Uh, yeah...except for the over 68,000 brand new *Canon T4i* cameras that Canon has recalled this very week...and all of the *Nikon D800's* that can't focus SQUAT if said SQUAT is on the left side of the image frame...the camera makers do a pretty good job testing things...except for high-end professional cameras like the Canon 1D Mark III that *could not focus worth a tinker's damn* on static subjects in BRIGHT daylight!!! Or the $8,000 Leica M8, the entire production run of which suffered from a *horrible* *near-infrared* sensor issue and made all kinds of black fabrics and *black objects render as PURPLE* or brownish-purple...yeah, the camera makers do a decent job....except for like the brand new Canon 40mm f/2.8 pancake lens that *stops autofocusing* if it is carried in a gadget bag, OR pressure is applied to the front of the lens, such as *when placing the lens cap onto the lens*...

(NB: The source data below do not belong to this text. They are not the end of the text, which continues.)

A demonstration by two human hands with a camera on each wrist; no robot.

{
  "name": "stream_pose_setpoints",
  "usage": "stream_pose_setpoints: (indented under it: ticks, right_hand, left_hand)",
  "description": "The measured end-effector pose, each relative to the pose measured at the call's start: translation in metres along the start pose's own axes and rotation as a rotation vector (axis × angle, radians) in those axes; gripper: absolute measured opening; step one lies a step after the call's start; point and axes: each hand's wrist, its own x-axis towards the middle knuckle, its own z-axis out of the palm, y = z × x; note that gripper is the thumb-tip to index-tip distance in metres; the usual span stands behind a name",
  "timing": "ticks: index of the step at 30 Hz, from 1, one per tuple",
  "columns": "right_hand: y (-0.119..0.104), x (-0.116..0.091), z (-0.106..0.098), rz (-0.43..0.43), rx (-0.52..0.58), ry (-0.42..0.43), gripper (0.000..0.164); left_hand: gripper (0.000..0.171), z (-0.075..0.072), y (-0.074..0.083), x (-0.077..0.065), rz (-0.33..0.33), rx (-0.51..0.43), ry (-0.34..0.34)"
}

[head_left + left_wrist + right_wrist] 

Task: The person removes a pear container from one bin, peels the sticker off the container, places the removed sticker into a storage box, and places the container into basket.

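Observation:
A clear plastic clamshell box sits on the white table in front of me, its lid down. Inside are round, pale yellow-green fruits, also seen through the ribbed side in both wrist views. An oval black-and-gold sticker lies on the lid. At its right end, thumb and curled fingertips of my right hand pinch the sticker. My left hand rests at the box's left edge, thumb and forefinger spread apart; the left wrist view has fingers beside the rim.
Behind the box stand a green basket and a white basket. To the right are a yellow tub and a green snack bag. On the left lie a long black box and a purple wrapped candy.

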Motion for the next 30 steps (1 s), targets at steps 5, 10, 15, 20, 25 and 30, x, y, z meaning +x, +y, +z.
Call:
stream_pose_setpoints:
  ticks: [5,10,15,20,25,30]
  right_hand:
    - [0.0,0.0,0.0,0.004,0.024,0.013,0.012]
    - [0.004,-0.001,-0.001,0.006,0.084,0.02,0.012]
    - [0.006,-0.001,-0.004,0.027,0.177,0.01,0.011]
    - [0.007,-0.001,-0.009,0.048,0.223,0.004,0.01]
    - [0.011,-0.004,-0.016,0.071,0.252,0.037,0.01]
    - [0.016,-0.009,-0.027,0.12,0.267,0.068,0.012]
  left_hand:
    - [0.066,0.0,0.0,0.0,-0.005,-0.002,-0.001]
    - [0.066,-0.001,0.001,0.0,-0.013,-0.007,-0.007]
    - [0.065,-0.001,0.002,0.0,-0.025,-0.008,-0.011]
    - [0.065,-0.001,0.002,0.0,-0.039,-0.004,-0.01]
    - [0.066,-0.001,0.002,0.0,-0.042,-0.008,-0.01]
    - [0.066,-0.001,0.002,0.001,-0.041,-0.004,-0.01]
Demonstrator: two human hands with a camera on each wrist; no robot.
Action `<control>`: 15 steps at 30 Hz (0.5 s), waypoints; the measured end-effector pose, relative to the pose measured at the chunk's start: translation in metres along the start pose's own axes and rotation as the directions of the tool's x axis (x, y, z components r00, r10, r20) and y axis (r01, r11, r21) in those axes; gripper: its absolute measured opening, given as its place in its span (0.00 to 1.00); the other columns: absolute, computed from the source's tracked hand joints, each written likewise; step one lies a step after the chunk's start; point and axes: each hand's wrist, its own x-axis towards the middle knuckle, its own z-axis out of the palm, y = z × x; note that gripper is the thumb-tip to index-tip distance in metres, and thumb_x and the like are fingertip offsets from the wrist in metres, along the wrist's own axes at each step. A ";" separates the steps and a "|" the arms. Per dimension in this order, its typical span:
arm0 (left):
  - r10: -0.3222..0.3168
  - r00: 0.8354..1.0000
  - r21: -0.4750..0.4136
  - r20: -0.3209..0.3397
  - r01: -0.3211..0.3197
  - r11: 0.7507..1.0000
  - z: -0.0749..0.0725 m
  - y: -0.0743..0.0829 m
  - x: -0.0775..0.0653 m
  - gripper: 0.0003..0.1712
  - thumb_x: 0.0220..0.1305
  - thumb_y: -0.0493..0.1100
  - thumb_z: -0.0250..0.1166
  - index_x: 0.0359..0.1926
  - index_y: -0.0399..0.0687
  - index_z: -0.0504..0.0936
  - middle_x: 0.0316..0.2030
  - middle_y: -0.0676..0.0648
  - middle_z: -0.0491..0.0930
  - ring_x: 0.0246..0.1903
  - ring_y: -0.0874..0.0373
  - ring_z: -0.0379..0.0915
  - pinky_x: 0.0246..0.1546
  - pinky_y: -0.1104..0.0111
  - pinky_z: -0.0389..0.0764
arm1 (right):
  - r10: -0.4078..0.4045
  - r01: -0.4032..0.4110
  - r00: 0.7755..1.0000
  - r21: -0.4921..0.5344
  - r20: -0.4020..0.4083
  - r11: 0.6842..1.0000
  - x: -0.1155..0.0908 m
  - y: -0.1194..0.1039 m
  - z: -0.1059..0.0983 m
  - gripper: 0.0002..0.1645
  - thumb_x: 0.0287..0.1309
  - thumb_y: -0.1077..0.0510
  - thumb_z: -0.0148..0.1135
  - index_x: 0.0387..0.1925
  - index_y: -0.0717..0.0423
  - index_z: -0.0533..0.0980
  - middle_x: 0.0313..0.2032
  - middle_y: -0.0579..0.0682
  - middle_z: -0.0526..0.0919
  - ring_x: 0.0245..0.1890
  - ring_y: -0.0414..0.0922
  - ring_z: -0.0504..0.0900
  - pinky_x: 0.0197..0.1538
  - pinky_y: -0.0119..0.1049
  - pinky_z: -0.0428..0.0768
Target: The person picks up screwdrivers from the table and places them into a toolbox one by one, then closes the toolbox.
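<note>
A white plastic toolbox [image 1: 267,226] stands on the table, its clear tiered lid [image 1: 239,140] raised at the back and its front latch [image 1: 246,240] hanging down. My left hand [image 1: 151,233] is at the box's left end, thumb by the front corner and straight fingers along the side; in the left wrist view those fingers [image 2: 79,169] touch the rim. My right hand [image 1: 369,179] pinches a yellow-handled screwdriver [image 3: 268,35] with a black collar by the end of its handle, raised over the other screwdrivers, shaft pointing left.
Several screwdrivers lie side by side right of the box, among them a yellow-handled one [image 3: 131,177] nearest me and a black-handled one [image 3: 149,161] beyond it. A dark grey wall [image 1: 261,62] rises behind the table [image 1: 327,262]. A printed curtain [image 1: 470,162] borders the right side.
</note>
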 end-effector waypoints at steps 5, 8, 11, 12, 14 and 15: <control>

Yeah...they beta test the chit outta stuff...


----------



## TheBiles (Aug 24, 2012)

Derrel said:


> bratkinson said:
> 
> 
> > Not to start a flame-war, but I have spent countless hours fighting buggy mainframe computer operating systems, buggy PC computer hardware (driver issues, usually), and even problematic motherboard BIOS issues. Throw in the near daily updates to every version of windows still supported, and a few new-car recalls, I've had my fill of being on the bleeding edge.
> ...



And they replaced all of those for free, no? You get a new camera/lens that maybe has a minor issue, and you get it repaired for free when it's fixed. Better than being stuck with older gear, imo.


----------



## Derrel (Aug 24, 2012)

Uh, sorry, but NO...there never really was any real fix for the Canon 1D Mark III's 18-month autofocus problems; the "fix" was called the 1D Mark IV, and you got to pay multiple thousands of dollars for it...that fiasco went on for EIGHTEEN MONTHS straight...Nikon's D800 left-side focus fiasco is ongoing and is a total PR nightmare, and the "fix" is not very reliable; the Leica M8 sensor issue (and the Nikon D2h issue, and the Nikon D40 issue, one and the same) has NO FIX, except for *"hot mirror" filters* used over each and every lens!!! There was "no fix possible". NONE. So, sorry, but "NO"...there were no free replacements...there were a series of horrible screw-ups for which buyers were left hanging...with crappy merchandise that was unfit. From Canon, Leica, and Nikon.


----------